# Work request
Restate word for word the lines that begin the listing and end with the line holding "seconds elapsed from".

# Exercise data
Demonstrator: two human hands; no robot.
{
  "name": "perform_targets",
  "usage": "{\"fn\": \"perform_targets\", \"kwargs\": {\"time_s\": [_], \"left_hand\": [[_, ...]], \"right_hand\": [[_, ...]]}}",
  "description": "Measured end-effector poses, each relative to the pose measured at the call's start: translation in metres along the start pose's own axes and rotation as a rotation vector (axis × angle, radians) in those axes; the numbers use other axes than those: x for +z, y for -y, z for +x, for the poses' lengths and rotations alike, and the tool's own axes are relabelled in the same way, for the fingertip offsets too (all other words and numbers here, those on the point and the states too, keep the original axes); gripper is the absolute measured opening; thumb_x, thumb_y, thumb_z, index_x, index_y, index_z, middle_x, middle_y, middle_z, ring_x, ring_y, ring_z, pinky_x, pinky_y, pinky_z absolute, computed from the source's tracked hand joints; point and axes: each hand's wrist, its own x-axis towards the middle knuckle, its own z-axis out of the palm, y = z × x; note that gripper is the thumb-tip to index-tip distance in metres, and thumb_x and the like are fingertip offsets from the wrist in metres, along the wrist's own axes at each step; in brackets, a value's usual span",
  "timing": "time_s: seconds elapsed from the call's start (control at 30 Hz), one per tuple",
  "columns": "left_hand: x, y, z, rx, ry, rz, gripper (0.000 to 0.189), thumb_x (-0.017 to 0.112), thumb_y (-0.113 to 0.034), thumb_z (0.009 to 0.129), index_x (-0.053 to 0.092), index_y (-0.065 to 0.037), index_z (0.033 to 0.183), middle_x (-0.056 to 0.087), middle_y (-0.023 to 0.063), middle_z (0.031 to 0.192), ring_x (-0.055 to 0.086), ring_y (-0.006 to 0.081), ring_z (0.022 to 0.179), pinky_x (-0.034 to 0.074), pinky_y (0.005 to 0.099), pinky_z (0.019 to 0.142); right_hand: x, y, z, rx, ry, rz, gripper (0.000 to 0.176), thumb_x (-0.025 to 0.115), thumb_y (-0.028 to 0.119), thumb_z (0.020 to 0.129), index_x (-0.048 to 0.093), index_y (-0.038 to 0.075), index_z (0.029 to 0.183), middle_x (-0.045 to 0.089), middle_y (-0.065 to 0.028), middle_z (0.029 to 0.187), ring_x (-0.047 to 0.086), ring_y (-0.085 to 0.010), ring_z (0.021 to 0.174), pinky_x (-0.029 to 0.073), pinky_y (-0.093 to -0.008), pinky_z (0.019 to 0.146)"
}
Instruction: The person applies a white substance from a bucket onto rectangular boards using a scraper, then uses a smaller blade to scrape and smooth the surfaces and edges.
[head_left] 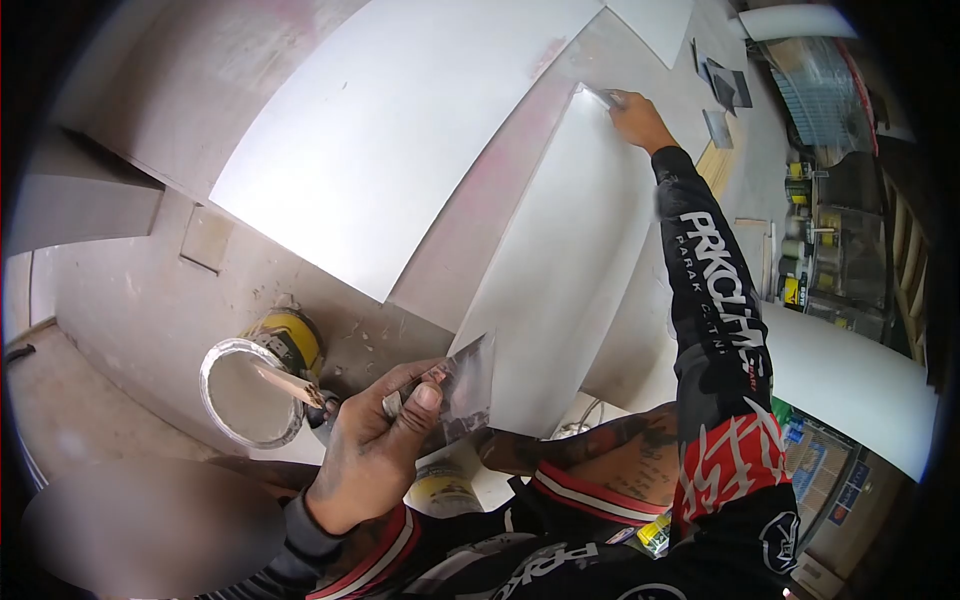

# Response to the task
Demonstrator: two human hands; no robot.
{
  "name": "perform_targets",
  "usage": "{\"fn\": \"perform_targets\", \"kwargs\": {\"time_s\": [_], \"left_hand\": [[_, ...]], \"right_hand\": [[_, ...]]}}",
  "description": "Measured end-effector poses, each relative to the pose measured at the call's start: translation in metres along the start pose's own axes and rotation as a rotation vector (axis × angle, radians) in those axes; the numbers use other axes than those: x for +z, y for -y, z for +x, for the poses' lengths and rotations alike, and the tool's own axes are relabelled in the same way, for the fingertip offsets too (all other words and numbers here, those on the point and the states too, keep the original axes); gripper is the absolute measured opening; thumb_x, thumb_y, thumb_z, index_x, index_y, index_z, middle_x, middle_y, middle_z, ring_x, ring_y, ring_z, pinky_x, pinky_y, pinky_z absolute, computed from the source's tracked hand joints; point and axes: each hand's wrist, its own x-axis towards the middle knuckle, its own z-axis out of the palm, y = z × x; note that gripper is the thumb-tip to index-tip distance in metres, and thumb_x and the like are fingertip offsets from the wrist in metres, along the wrist's own axes at each step; in brackets, a value's usual span",
  "timing": "time_s: seconds elapsed from the call's start (control at 30 Hz), one per tuple",

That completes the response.